**** Source records ****
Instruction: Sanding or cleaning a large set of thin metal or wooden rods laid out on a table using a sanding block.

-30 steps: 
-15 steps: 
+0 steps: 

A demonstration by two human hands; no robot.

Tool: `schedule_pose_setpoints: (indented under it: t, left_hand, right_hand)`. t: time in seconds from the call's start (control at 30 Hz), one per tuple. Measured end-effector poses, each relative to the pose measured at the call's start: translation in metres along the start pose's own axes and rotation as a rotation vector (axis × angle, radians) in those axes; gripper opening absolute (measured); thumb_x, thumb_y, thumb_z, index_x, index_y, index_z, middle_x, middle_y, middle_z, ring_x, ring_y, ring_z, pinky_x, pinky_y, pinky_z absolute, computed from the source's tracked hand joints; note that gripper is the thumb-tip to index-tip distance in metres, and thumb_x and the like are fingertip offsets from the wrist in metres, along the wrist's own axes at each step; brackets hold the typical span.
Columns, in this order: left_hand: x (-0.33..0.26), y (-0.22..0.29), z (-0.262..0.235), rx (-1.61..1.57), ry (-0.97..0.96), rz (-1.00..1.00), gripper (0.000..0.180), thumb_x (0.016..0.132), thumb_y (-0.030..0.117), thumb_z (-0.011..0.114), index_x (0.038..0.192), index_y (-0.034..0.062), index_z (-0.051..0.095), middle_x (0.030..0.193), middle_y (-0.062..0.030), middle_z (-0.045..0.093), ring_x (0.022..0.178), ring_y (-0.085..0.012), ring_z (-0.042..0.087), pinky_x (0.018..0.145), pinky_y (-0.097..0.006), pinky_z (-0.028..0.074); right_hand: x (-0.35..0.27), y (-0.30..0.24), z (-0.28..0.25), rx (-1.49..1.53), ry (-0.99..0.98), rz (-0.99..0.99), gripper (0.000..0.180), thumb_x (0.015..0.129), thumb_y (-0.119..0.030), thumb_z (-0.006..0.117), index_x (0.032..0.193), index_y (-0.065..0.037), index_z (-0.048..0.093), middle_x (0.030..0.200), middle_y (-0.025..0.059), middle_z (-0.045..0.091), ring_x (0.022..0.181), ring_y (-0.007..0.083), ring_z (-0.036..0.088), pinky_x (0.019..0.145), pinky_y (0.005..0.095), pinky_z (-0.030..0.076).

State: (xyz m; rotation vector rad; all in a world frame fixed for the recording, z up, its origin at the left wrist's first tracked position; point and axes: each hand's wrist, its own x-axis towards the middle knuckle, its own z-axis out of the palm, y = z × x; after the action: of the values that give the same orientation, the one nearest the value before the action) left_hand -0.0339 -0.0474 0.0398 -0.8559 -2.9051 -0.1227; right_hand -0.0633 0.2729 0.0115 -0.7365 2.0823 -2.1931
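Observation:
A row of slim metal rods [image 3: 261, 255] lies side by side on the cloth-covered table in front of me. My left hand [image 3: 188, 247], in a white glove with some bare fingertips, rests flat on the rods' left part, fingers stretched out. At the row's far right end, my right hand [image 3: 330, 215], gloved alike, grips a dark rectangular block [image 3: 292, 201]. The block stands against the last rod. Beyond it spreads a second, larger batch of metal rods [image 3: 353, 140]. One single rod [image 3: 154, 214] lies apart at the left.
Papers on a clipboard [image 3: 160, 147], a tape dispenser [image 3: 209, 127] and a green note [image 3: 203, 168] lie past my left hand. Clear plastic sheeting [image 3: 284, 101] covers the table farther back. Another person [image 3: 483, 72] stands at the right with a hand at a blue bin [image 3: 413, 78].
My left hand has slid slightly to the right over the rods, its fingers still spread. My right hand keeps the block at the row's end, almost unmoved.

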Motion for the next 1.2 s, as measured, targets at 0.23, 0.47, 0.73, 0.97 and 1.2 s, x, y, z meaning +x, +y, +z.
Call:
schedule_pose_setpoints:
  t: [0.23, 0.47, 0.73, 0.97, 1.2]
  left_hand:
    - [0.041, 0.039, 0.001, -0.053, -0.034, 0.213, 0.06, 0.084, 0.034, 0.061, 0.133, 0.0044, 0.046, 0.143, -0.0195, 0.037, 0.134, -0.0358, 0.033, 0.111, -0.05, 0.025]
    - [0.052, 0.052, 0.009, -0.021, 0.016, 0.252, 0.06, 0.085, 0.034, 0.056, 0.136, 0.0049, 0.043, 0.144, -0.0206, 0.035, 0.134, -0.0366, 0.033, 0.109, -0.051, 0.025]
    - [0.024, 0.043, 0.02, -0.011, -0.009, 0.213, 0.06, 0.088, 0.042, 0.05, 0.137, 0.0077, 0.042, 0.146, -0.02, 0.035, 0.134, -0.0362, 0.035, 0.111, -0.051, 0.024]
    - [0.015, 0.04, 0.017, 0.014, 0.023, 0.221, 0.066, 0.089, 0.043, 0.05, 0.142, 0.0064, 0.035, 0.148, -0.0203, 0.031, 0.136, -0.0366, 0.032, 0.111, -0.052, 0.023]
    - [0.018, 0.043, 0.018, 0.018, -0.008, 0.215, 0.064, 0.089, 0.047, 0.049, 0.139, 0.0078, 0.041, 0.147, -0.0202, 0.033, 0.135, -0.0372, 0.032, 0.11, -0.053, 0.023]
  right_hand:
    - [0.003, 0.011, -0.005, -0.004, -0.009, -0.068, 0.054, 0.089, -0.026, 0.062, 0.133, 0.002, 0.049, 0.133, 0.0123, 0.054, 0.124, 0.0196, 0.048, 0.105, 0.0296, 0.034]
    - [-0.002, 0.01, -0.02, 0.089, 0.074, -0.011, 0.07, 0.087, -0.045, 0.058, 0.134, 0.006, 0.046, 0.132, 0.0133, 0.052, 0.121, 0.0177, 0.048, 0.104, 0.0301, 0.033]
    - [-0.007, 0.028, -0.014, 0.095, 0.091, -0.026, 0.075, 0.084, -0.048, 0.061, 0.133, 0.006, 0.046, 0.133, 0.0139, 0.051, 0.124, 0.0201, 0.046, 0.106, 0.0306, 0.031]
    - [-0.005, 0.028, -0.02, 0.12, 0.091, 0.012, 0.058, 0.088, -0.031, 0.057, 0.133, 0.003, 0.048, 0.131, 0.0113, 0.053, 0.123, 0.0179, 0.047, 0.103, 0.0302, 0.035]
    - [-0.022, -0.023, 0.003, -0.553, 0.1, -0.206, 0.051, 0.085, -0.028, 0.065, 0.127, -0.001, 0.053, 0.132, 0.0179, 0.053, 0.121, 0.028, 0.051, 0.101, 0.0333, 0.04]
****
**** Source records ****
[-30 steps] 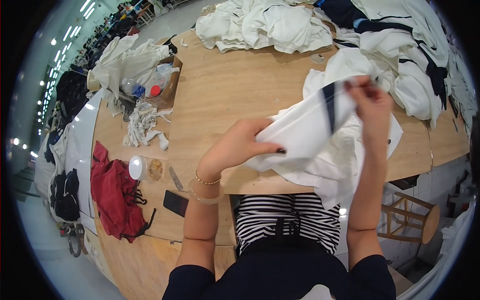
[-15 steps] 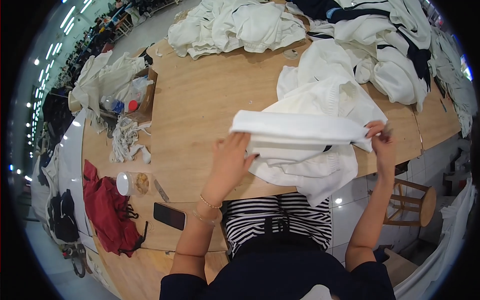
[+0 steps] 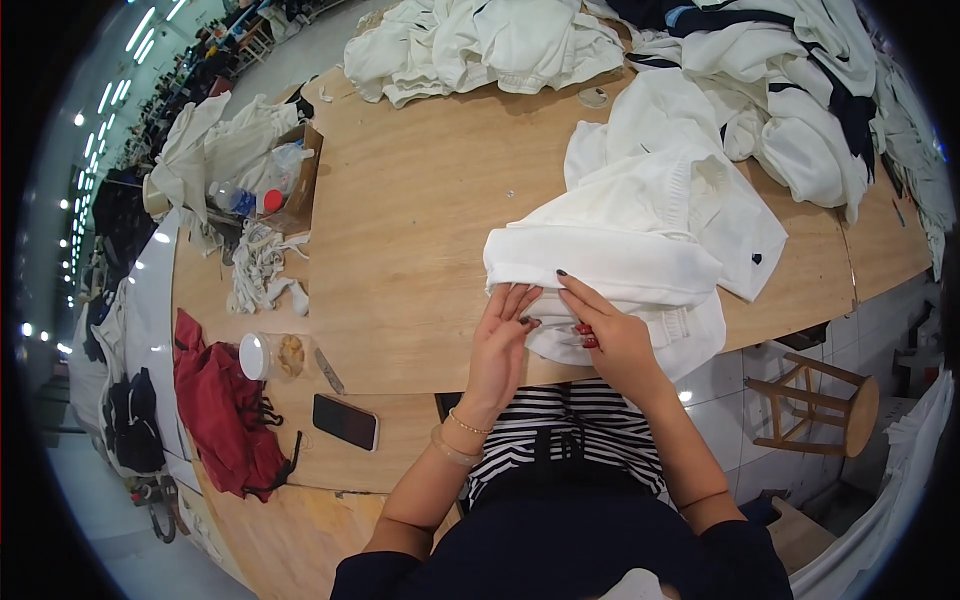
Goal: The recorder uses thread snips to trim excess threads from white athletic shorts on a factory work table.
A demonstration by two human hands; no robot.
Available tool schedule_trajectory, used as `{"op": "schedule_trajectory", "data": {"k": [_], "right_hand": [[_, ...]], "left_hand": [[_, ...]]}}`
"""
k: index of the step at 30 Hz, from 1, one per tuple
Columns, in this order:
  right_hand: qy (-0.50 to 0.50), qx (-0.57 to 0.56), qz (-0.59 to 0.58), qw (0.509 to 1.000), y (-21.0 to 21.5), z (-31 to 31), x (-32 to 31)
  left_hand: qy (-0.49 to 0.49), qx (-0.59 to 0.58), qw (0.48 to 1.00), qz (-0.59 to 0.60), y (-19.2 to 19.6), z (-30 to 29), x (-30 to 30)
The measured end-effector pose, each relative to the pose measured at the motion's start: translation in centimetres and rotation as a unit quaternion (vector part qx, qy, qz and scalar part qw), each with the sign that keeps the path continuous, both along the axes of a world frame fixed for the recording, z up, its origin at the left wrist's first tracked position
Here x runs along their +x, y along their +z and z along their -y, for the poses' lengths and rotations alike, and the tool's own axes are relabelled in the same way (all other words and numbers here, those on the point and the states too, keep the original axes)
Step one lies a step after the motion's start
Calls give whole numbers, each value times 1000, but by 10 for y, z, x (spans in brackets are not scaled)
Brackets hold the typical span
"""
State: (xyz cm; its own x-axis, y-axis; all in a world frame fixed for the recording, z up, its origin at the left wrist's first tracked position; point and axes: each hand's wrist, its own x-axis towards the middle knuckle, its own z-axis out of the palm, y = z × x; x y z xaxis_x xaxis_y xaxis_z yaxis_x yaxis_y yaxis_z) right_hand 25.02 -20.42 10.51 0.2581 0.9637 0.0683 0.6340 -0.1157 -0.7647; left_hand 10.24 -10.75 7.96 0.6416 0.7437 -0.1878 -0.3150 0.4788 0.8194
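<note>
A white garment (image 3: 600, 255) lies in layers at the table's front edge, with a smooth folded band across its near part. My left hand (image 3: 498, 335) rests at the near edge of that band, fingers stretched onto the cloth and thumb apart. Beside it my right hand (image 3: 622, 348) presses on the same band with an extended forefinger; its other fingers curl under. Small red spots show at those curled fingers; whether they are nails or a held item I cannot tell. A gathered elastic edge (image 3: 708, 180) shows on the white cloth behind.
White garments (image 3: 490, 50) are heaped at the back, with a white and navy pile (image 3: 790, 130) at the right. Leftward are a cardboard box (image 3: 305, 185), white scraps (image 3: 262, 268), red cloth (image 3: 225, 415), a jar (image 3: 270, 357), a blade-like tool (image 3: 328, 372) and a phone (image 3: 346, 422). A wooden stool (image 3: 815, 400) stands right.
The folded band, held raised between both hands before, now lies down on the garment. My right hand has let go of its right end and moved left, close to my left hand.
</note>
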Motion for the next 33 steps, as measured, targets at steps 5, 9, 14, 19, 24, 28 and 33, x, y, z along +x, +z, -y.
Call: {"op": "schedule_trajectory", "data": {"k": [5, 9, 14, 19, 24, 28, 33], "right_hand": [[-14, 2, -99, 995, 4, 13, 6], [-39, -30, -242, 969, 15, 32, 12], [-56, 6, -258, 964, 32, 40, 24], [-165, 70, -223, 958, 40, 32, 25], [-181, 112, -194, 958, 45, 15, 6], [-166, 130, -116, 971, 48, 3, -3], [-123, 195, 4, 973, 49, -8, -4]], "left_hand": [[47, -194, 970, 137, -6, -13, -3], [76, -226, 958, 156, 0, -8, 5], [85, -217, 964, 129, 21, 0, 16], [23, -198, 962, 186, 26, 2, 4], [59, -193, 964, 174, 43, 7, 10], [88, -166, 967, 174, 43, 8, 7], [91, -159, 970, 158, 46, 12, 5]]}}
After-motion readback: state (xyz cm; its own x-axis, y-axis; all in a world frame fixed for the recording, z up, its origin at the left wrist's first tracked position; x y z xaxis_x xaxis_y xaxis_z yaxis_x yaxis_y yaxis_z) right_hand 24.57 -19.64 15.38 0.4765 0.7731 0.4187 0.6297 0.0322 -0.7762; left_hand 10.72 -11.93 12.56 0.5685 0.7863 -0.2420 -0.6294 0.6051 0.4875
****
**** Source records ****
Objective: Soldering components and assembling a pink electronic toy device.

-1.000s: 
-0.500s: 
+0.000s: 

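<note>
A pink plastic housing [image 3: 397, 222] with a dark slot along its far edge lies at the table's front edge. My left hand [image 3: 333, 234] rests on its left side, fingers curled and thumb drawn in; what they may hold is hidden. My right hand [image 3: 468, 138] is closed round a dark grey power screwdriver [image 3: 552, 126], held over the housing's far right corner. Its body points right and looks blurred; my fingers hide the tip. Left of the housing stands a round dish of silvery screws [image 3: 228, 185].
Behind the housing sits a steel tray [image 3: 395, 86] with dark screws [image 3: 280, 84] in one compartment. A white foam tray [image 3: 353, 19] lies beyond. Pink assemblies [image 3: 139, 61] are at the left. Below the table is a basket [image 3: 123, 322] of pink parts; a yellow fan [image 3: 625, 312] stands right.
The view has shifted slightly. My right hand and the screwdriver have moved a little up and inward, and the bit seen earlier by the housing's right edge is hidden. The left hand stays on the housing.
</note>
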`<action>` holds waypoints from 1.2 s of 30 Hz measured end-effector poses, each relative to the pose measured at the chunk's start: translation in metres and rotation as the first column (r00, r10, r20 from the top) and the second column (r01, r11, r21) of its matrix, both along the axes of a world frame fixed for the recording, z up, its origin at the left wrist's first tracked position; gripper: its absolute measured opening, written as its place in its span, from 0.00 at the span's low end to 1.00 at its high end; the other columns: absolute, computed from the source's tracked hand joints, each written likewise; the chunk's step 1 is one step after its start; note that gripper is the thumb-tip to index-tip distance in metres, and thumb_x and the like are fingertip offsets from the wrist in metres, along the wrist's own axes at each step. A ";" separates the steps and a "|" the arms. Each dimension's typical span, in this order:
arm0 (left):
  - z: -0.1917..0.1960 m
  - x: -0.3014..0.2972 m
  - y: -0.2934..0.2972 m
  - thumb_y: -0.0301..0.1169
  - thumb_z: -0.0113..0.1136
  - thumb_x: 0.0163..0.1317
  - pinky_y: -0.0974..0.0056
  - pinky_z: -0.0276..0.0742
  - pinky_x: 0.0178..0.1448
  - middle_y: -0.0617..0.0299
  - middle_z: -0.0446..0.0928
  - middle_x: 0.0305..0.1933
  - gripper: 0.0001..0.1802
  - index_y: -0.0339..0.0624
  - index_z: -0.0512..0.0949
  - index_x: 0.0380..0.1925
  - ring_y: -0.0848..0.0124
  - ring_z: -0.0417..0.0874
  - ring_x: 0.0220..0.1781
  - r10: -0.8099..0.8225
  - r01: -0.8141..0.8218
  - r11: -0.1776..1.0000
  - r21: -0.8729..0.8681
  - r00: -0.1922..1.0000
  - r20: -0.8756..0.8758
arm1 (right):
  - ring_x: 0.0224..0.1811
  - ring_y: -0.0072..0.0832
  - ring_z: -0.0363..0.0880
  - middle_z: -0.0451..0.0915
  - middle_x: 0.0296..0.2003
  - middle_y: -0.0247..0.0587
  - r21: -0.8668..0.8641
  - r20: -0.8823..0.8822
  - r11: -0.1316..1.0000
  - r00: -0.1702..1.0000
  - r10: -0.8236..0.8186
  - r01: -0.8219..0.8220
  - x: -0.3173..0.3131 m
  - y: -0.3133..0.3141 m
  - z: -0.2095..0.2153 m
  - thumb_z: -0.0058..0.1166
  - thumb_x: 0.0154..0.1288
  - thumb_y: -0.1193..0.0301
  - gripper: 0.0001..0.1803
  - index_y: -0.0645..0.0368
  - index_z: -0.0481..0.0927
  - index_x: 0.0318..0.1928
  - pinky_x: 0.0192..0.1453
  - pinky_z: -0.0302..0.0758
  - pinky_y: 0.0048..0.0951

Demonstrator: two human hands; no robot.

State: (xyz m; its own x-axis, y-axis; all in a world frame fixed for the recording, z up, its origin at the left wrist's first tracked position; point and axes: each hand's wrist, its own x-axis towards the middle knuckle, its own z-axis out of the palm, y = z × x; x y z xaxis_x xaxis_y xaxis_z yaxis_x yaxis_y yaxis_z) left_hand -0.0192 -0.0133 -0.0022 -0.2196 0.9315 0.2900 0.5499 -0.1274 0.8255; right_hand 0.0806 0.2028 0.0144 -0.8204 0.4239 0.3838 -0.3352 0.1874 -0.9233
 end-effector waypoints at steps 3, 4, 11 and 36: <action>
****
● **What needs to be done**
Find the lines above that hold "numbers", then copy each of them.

● **Result for this task**
Here x runs along their +x, y along their +z and z along their -y, for the poses' lengths and rotations alike, and the tool's own axes are relabelled in the same way (all other words and numbers here, those on the point and the states too, keep the original axes)
Calls give whole numbers, each value times 1000, but by 10 for y, z, x (spans in brackets are not scaled)

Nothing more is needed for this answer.